**Dataset**.
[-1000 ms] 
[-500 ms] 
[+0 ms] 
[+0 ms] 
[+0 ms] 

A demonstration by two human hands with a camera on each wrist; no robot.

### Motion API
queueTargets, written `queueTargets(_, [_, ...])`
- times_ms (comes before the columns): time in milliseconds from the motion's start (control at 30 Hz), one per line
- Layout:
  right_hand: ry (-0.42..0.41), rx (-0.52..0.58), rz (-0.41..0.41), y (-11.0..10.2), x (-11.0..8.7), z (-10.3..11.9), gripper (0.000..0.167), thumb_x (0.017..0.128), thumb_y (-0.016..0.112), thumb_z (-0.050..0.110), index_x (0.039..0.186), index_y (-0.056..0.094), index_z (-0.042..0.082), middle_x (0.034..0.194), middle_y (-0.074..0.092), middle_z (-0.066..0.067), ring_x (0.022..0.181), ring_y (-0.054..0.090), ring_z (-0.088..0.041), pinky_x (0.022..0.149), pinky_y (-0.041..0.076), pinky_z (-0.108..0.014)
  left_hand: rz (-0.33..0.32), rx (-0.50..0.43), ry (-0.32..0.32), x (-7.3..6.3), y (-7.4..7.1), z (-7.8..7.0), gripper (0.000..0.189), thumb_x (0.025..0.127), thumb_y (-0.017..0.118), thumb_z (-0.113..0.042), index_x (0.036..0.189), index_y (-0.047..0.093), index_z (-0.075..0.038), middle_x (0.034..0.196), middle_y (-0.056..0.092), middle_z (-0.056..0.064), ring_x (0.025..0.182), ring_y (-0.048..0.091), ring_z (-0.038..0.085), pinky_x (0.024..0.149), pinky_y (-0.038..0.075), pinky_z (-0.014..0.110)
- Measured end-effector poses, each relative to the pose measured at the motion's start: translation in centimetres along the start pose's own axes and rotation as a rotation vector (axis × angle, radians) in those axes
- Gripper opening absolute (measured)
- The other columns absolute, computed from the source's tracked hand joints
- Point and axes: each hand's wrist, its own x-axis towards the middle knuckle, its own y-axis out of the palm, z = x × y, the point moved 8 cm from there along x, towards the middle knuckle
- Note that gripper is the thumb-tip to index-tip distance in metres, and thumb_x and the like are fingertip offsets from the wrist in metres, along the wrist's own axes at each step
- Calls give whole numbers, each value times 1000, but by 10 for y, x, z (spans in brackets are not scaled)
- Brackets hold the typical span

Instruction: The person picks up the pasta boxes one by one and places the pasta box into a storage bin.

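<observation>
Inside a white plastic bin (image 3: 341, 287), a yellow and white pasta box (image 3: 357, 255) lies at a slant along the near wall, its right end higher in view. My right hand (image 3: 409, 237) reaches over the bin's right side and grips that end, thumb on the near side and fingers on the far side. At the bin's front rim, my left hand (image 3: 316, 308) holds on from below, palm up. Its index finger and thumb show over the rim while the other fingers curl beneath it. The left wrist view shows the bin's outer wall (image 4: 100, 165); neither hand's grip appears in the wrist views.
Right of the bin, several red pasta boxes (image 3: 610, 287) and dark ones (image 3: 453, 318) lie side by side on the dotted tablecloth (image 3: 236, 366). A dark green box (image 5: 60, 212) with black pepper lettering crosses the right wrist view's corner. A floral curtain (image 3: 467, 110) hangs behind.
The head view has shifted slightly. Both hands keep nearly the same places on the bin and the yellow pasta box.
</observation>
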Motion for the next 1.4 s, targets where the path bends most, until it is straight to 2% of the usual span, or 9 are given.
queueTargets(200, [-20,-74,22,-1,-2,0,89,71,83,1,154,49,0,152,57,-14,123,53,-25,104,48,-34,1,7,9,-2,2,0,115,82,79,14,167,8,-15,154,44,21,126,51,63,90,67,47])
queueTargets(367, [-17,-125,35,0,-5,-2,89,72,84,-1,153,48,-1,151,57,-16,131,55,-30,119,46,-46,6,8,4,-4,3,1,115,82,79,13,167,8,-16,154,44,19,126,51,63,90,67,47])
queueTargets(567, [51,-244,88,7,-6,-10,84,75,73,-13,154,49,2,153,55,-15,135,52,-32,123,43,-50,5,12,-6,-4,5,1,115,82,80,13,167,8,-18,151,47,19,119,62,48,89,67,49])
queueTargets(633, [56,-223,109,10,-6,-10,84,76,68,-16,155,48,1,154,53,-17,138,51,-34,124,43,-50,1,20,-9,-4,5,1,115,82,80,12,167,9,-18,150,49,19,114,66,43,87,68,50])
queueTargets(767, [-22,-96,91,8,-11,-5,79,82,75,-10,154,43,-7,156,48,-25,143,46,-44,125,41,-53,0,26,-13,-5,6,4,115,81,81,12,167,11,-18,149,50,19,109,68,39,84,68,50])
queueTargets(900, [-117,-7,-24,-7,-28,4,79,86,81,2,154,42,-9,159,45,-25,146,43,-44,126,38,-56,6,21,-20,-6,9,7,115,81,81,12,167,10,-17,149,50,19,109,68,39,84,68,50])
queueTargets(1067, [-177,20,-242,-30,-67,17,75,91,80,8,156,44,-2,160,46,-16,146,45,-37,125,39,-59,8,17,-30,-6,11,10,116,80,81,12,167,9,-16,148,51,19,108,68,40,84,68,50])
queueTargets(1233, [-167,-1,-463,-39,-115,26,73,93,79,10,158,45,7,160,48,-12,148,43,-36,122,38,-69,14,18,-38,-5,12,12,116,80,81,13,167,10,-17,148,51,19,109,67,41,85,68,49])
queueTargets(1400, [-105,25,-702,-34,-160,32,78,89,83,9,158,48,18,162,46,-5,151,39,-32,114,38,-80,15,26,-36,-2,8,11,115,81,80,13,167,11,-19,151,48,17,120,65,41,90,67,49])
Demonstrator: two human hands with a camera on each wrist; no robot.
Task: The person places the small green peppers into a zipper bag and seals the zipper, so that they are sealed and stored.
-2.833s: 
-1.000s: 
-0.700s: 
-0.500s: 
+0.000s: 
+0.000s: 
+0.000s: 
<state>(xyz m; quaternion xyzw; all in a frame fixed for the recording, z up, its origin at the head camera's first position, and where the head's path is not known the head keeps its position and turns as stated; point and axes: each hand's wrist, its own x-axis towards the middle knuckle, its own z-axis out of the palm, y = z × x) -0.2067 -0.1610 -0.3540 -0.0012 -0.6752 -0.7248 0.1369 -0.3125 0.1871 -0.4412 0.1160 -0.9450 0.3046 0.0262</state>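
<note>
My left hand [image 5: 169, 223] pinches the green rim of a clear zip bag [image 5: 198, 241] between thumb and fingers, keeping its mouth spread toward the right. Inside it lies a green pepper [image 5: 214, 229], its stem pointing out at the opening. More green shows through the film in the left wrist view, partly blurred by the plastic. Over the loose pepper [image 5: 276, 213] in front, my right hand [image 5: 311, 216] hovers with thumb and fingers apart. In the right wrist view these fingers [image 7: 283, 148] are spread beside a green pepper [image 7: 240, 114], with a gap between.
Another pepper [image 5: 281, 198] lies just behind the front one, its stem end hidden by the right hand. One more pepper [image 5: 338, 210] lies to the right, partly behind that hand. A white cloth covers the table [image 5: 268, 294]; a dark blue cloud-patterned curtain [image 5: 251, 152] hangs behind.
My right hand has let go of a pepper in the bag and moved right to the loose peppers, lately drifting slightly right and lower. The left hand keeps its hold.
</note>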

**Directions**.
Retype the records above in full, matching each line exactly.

**Answer space**.
[-1000 ms] 
[-500 ms] 
[+0 ms] 
[+0 ms] 
[+0 ms] 

A demonstration by two human hands with a camera on each wrist; no robot.

### Motion API
queueTargets, written `queueTargets(_, [_, ...])`
- times_ms (comes before the columns): time in milliseconds from the motion's start (control at 30 Hz), one per line
- Layout:
  right_hand: ry (-0.42..0.41), rx (-0.52..0.58), rz (-0.41..0.41), y (-11.0..10.2), x (-11.0..8.7), z (-10.3..11.9), gripper (0.000..0.167), thumb_x (0.017..0.128), thumb_y (-0.016..0.112), thumb_z (-0.050..0.110), index_x (0.039..0.186), index_y (-0.056..0.094), index_z (-0.042..0.082), middle_x (0.034..0.194), middle_y (-0.074..0.092), middle_z (-0.066..0.067), ring_x (0.022..0.181), ring_y (-0.054..0.090), ring_z (-0.088..0.041), pinky_x (0.022..0.149), pinky_y (-0.041..0.076), pinky_z (-0.108..0.014)
  left_hand: rz (-0.33..0.32), rx (-0.50..0.43), ry (-0.32..0.32), x (-7.3..6.3), y (-7.4..7.1), z (-7.8..7.0), gripper (0.000..0.189), thumb_x (0.025..0.127), thumb_y (-0.017..0.118), thumb_z (-0.113..0.042), index_x (0.036..0.189), index_y (-0.047..0.093), index_z (-0.075..0.038), middle_x (0.034..0.196), middle_y (-0.056..0.092), middle_z (-0.056..0.064), ring_x (0.025..0.182), ring_y (-0.048..0.091), ring_z (-0.038..0.085), pinky_x (0.024..0.149), pinky_y (-0.038..0.075), pinky_z (-0.014..0.110)
- Measured end-effector poses, each relative to the pose measured at the motion's start: translation in centimetres along the start pose's own axes and rotation as a rotation vector (axis × angle, radians) in those axes
- Gripper opening absolute (measured)
- The other columns absolute, computed from the source's tracked hand joints
- Point and axes: each hand's wrist, its own x-axis towards the middle knuckle, its own y-axis out of the palm, z = x × y, the point moved 8 cm from there along x, towards the middle knuckle
- Note that gripper is the thumb-tip to index-tip distance in metres, and thumb_x and the like are fingertip offsets from the wrist in metres, along the wrist's own axes at each step
- Calls give whole numbers, each value times 1000, but by 10 for y, x, z (spans in brackets are not scaled)
- Brackets hold the typical span

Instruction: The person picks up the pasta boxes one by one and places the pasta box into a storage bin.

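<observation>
Inside a white plastic bin (image 3: 341, 287), a yellow and white pasta box (image 3: 357, 255) lies at a slant along the near wall, its right end higher in view. My right hand (image 3: 409, 237) reaches over the bin's right side and grips that end, thumb on the near side and fingers on the far side. At the bin's front rim, my left hand (image 3: 316, 308) holds on from below, palm up. Its index finger and thumb show over the rim while the other fingers curl beneath it. The left wrist view shows the bin's outer wall (image 4: 100, 165); neither hand's grip appears in the wrist views.
Right of the bin, several red pasta boxes (image 3: 610, 287) and dark ones (image 3: 453, 318) lie side by side on the dotted tablecloth (image 3: 236, 366). A dark green box (image 5: 60, 212) with black pepper lettering crosses the right wrist view's corner. A floral curtain (image 3: 467, 110) hangs behind.
The head view has shifted slightly. Both hands keep nearly the same places on the bin and the yellow pasta box.
</observation>
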Motion for the next 1.4 s, targets where the path bends most, until it is straight to 2% of the usual span, or 9 are given.
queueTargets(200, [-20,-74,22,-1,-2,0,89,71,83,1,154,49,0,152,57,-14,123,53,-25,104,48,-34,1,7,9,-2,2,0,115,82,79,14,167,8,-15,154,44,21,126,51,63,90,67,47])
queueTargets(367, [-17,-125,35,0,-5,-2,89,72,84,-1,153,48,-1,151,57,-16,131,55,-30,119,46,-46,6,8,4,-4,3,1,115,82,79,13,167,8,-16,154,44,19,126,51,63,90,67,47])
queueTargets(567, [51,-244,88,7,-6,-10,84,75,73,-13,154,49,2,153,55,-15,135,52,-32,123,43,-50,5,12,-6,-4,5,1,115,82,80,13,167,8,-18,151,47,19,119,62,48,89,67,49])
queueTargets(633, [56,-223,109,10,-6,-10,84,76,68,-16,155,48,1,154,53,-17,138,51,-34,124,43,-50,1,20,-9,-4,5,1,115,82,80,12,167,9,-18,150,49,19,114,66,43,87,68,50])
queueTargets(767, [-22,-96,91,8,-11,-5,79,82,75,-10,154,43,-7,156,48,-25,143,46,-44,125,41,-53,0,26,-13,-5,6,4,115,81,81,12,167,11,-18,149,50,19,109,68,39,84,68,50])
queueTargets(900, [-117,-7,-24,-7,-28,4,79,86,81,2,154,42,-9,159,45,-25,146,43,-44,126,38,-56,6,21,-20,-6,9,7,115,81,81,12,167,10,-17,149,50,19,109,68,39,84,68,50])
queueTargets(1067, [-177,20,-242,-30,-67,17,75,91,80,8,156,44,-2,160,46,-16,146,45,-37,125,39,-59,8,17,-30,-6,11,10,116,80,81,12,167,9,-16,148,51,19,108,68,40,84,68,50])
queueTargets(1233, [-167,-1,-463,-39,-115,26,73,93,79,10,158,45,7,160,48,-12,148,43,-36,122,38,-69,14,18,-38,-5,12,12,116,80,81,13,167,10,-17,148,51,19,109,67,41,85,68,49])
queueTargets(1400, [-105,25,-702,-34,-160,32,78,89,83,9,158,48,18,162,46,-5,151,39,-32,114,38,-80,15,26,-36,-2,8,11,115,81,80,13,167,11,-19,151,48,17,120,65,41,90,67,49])
Demonstrator: two human hands with a camera on each wrist; no robot.
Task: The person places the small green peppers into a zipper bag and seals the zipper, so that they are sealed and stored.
-2.833s: 
-1.000s: 
-0.700s: 
-0.500s: 
+0.000s: 
+0.000s: 
+0.000s: 
<state>(xyz m; quaternion xyzw; all in a frame fixed for the recording, z up, its origin at the head camera's first position, and where the head's path is not known the head keeps its position and turns as stated; point and axes: each hand's wrist, its own x-axis towards the middle knuckle, its own z-axis out of the palm, y = z × x) -0.2067 -0.1610 -0.3540 -0.0012 -0.6752 -0.7248 0.1369 -0.3125 0.1871 -0.4412 0.1160 -0.9450 0.3046 0.0262</state>
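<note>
My left hand [image 5: 169, 223] pinches the green rim of a clear zip bag [image 5: 198, 241] between thumb and fingers, keeping its mouth spread toward the right. Inside it lies a green pepper [image 5: 214, 229], its stem pointing out at the opening. More green shows through the film in the left wrist view, partly blurred by the plastic. Over the loose pepper [image 5: 276, 213] in front, my right hand [image 5: 311, 216] hovers with thumb and fingers apart. In the right wrist view these fingers [image 7: 283, 148] are spread beside a green pepper [image 7: 240, 114], with a gap between.
Another pepper [image 5: 281, 198] lies just behind the front one, its stem end hidden by the right hand. One more pepper [image 5: 338, 210] lies to the right, partly behind that hand. A white cloth covers the table [image 5: 268, 294]; a dark blue cloud-patterned curtain [image 5: 251, 152] hangs behind.
My right hand has let go of a pepper in the bag and moved right to the loose peppers, lately drifting slightly right and lower. The left hand keeps its hold.
</note>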

This completes the required output.